### [DATA FOR THIS EXERCISE]
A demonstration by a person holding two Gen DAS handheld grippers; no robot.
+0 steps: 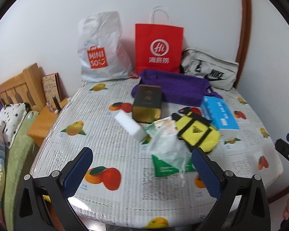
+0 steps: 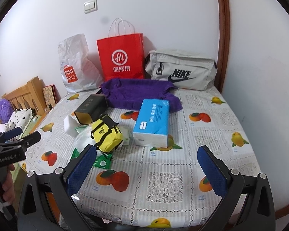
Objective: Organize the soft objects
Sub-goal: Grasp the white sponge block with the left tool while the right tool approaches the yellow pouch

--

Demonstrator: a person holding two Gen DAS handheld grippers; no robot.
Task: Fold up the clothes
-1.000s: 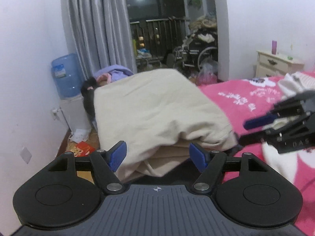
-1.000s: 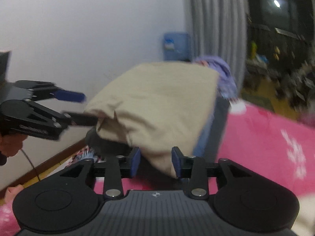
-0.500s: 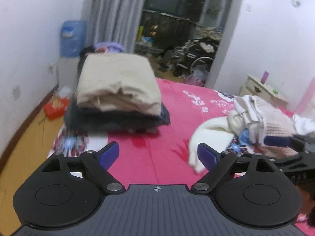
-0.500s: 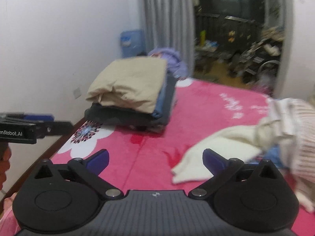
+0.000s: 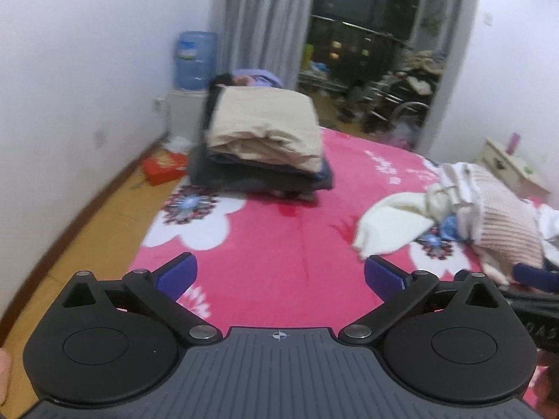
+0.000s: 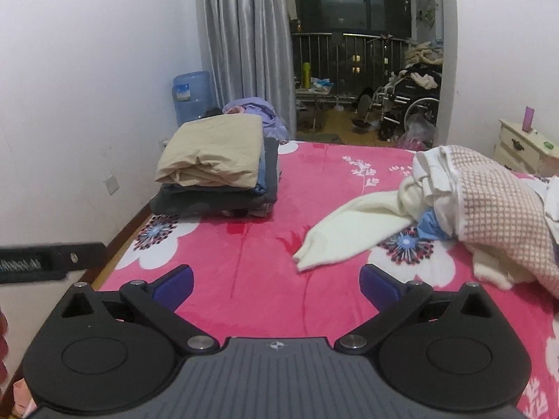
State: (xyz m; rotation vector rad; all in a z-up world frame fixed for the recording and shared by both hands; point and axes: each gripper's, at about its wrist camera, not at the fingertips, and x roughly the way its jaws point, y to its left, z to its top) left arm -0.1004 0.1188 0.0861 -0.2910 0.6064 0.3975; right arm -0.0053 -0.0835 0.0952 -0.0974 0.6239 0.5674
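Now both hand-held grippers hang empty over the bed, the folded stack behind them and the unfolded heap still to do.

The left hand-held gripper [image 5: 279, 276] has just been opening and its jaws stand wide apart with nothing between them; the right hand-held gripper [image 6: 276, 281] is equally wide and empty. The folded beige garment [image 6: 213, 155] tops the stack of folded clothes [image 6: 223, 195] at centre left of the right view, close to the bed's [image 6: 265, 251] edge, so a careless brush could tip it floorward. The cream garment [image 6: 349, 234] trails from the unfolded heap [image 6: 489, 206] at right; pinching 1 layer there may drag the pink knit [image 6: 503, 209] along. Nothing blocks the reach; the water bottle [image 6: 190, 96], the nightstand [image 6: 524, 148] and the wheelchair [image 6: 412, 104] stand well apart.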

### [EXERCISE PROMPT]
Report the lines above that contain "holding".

### [ANSWER FOR THE TASK]
A demonstration by a person holding two Gen DAS handheld grippers; no robot.
Demonstrator: a person holding two Gen DAS handheld grippers; no robot.

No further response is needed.